● **Aim of the task**
Produce a word-for-word restatement of the lines from the line with "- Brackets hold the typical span" to the end of the listing below, inclusive.

● **Source data**

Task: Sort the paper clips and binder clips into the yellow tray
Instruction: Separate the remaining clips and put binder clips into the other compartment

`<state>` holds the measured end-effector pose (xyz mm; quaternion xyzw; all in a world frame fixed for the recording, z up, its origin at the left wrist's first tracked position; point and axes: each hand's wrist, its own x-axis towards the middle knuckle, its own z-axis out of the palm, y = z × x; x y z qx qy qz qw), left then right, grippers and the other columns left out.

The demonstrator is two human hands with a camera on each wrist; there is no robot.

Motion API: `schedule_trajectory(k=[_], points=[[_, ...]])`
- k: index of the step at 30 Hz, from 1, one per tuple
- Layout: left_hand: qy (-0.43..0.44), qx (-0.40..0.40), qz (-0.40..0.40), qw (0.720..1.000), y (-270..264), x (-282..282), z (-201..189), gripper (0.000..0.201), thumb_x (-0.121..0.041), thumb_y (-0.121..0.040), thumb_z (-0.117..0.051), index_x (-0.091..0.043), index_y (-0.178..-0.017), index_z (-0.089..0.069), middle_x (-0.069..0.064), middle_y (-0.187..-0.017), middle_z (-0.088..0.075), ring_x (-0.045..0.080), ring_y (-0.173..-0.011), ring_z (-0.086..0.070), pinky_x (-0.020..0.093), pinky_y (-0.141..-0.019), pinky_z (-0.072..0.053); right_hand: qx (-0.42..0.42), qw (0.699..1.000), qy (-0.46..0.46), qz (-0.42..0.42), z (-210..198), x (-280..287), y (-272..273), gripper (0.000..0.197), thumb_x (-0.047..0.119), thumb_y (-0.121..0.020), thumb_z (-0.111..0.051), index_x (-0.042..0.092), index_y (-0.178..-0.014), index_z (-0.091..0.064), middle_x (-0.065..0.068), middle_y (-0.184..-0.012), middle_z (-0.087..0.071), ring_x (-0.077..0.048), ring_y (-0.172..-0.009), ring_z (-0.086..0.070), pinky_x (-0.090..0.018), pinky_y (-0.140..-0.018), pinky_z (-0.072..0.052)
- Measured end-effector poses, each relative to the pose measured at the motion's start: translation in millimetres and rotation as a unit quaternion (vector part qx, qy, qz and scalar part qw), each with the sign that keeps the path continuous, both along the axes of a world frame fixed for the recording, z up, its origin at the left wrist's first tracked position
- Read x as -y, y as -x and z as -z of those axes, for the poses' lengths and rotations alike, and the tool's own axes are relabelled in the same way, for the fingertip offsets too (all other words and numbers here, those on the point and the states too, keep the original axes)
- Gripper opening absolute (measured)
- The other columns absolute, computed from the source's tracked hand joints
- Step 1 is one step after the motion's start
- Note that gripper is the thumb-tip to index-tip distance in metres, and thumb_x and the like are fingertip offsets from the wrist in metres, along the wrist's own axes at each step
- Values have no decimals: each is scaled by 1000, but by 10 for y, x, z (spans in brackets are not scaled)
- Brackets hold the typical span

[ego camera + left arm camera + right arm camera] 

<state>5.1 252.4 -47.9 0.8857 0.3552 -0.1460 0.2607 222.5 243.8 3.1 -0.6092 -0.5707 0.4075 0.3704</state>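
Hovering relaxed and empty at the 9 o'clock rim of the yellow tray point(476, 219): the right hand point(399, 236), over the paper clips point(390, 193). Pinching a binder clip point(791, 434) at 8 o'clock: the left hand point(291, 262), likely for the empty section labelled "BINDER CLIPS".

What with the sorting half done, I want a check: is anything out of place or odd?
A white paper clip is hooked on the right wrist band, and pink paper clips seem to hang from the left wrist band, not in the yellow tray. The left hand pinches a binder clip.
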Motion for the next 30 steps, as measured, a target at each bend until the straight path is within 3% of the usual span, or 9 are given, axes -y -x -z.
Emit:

● **Your response**
- Brackets hold the typical span

[ego camera + left arm camera + right arm camera] 

<state>5.1 252.4 -47.9 0.8857 0.3552 -0.1460 0.2607 222.5 243.8 3.1 -0.6092 -0.5707 0.4075 0.3704</state>
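Hovering relaxed and empty at the 9 o'clock rim of the yellow tray point(476, 219): the right hand point(399, 236), over the paper clips point(390, 193). Pinching a binder clip point(791, 434) at 8 o'clock: the left hand point(291, 262), likely for the empty section labelled "BINDER CLIPS".

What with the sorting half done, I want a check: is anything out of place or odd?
A white paper clip is hooked on the right wrist band, and pink paper clips seem to hang from the left wrist band, not in the yellow tray. The left hand pinches a binder clip.
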Motion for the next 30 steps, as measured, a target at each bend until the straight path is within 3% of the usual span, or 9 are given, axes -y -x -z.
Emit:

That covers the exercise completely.